45 minutes from the start of the GLAST Mission coverage on NASA TV's Media Channel.  If anyone can get the link for the Media Channel that works on VLC and post it here?  I can't seem to get it to work correctly.

http://www.nasa.gov/145590main_Digital_Media.asx

EDIT:  Ah, it didn't work on VLC, but works on Windows Media.  :)  Heads up for anyone who wants to watch.  ;)
Title: Re: LIVE: Delta II - GLAST mission - June 11, 2008
Post by: William Graham on 06/11/2008 01:11 pm
That link does not play on VLC.  It wants to, but then stops.

I think it's a configuration issue, but I don't know what causes it. It's not just that stream that it affects. What version of VLC, and which codecs do you have installed?

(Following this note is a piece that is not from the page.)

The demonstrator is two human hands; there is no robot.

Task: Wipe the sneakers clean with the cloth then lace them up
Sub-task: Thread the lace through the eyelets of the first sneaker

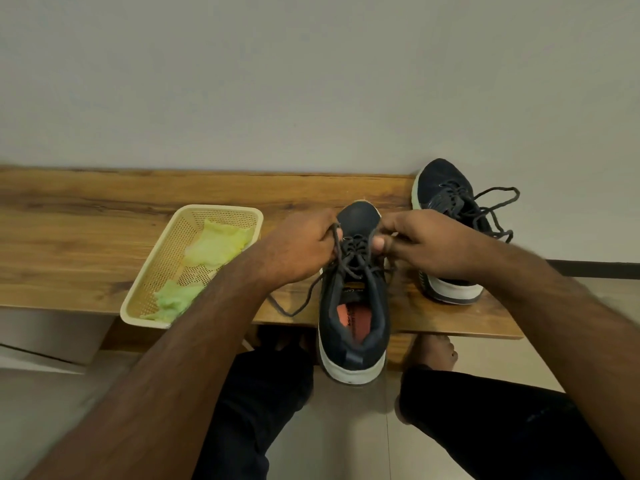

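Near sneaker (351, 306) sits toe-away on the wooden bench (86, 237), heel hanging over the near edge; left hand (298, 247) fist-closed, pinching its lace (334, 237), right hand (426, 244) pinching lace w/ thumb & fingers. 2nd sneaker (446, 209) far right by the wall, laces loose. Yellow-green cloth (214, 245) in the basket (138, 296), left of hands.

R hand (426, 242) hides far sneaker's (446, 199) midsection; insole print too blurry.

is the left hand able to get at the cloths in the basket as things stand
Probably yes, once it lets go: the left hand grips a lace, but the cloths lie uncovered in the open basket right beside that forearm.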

This problem has occurred before, and we really need to try and get to the bottom of it, as it can cause problems with recording streams.
Title: Re: LIVE: Delta II - GLAST mission - June 11, 2008
Post by: Ford Mustang on 06/11/2008 01:17 pm
That link does not play on VLC.  It wants to, but then stops.

I think it's a configuration issue, but I don't know what causes it. It's not just that stream that it affects. What version of VLC, and which codecs do you have installed?


This problem has occurred before, and we really need to try and get to the bottom of it, as it can cause problems with recording streams.

Latest version of VLC, and whatever codecs needed, not too sure about that, haven't downloaded any of them.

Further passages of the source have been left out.